Cette dernière n’arrive pas à comprendre la logique derrière cette exclusion. Les médias électroniques n’ont jamais vécu une telle situation à L’Ancienne-Lorette.

«M. Loranger n’est pas l’élu le plus réputé pour l’entrave aux médias. Traditionnellement, c’est quelqu’un qui est assez ouvert et très disponible. C’est sûr qu’hier, il n’aurait pas mis Radio-Canada et TVA dehors. Peu importe la taille du média, la réflexion qu’on doit avoir maintenant, c’est pourquoi, avec tous les outils technologiques qui sont permis, on puisse souhaiter encore moins de transparence», plaide Mme Gaudreau.

«Est-ce que c’était intempestif ou vraiment réfléchi?
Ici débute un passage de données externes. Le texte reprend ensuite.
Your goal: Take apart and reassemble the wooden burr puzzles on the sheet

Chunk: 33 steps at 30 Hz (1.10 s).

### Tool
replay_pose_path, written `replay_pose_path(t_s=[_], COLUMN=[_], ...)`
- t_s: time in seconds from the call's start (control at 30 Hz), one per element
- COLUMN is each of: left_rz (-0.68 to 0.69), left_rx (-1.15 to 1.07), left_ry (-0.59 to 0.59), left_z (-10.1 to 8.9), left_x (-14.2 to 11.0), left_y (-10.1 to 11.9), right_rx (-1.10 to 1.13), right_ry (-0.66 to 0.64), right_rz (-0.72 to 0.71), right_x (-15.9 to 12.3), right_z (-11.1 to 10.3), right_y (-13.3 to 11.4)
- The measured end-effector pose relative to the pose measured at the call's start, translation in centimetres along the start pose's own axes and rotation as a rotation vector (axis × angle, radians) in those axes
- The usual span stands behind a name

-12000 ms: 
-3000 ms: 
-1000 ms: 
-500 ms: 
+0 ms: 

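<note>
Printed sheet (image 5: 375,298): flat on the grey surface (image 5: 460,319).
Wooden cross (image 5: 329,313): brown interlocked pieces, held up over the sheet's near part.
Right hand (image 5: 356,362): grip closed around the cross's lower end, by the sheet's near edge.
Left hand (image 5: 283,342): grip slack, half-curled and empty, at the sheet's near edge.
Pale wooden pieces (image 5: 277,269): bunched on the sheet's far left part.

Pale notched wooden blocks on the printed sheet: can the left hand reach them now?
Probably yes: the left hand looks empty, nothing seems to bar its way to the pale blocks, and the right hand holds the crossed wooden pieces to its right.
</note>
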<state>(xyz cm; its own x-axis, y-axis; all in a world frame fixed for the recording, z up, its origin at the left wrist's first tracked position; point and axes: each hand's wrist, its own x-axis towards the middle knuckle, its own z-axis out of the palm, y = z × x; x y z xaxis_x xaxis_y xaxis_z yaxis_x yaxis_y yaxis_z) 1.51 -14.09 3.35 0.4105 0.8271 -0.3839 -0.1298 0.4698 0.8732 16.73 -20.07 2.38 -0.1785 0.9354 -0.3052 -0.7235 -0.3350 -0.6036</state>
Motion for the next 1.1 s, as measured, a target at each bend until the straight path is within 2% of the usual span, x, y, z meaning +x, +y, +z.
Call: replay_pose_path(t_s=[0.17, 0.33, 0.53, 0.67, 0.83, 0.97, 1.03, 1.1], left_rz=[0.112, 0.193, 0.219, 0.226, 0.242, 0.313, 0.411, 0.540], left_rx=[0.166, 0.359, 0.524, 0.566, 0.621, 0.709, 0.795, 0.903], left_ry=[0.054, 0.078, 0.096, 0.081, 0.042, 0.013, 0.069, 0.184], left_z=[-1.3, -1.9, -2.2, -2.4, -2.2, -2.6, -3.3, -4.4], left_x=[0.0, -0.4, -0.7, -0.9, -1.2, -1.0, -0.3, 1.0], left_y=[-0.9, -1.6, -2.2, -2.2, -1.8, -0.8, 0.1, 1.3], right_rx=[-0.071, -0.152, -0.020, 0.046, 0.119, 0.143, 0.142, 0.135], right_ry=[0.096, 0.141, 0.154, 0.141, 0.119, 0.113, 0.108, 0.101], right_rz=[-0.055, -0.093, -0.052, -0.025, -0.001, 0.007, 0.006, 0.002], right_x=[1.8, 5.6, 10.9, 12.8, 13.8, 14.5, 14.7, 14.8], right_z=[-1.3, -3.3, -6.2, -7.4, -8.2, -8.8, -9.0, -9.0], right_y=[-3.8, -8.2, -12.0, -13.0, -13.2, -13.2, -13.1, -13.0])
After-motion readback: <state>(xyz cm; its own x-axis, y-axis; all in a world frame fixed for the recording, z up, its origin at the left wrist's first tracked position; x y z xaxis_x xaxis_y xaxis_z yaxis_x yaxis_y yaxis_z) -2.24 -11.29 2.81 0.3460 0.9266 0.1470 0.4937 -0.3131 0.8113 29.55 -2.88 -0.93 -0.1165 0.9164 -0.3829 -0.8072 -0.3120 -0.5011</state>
Peu importe, je pense qu’il doit se rendre compte que, quel que soit le contexte, l’image que ça donne, c’est une Ville qui ne veut pas que ses élus soient filmés in extenso alors que, par définition, c’est public et tous les citoyens et médias doivent pouvoir filmer intégralement une séance du conseil», a-t-elle ajouté en entrevue.

«Ça va devenir un show», dit Loranger

«On n’en veut pas de webdiffusion», avait expliqué M. Loranger après la séance. «Ça va devenir un show. On n’aura plus de discussions. On va commencer à 5 h et on va finir à minuit!», avait-il argué pour justifier son geste.

«Pour le moment, ce n’est pas une bonne idée. Ça vient donner de fausses informations. Quand on va trop vite, on peut se casser la gueule», avait renchéri le conseiller Yvon Godin. Seul le conseiller indépendant Gaétan Pageau s’est dit en faveur de la webdiffusion. Il était visiblement renversé, jeudi soir, de la tournure des évènements.